- _Exercise objective_
Go through the entries below and write each one out exactly.

- _Record excerpts_
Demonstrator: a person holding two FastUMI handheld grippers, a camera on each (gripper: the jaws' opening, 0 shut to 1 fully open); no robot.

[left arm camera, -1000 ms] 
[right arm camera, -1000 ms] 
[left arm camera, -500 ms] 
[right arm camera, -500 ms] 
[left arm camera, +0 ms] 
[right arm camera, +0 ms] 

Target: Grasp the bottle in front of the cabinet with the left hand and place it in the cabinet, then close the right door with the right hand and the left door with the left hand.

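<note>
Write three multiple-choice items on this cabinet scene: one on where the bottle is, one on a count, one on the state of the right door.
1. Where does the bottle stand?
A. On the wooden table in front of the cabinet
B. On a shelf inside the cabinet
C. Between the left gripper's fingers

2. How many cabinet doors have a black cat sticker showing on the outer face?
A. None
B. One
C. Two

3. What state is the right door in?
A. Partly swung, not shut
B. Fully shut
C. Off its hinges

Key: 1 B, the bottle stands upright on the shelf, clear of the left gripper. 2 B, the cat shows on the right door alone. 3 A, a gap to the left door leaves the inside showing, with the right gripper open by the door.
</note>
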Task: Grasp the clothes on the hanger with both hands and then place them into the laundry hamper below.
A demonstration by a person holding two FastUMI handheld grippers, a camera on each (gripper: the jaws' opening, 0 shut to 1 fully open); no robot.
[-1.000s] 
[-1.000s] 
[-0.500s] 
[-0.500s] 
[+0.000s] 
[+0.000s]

- _Your solution_
Demonstrator: a person holding two FastUMI handheld grippers, a camera on each (gripper: the jaws' opening, 0 shut to 1 fully open); no robot.

[left arm camera, -1000 ms] 
[right arm camera, -1000 ms] 
[left arm camera, -500 ms] 
[right arm camera, -500 ms] 
[left arm camera, +0 ms] 
[right arm camera, +0 ms] 

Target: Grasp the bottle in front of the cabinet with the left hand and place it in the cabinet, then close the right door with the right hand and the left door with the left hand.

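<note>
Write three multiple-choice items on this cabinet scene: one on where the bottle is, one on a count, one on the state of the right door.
1. Where does the bottle stand?
A. On the wooden table in front of the cabinet
B. On a shelf inside the cabinet
C. Between the left gripper's fingers

2. How many cabinet doors have a black cat sticker showing on the outer face?
A. None
B. One
C. Two

3. What state is the right door in?
A. Partly swung, not shut
B. Fully shut
C. Off its hinges

Key: 1 B, the bottle stands upright on the shelf, clear of the left gripper. 2 B, the cat shows on the right door alone. 3 A, a gap to the left door leaves the inside showing, with the right gripper open by the door.
</note>
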Task: Grasp the clothes on the hanger with both hands and then place them into the laundry hamper below.
A demonstration by a person holding two FastUMI handheld grippers, a camera on each (gripper: the jaws' opening, 0 shut to 1 fully open); no robot.
[-1.000s] 
[-1.000s] 
[-0.500s] 
[-0.500s] 
[+0.000s] 
[+0.000s]

That completes the answer to this exercise.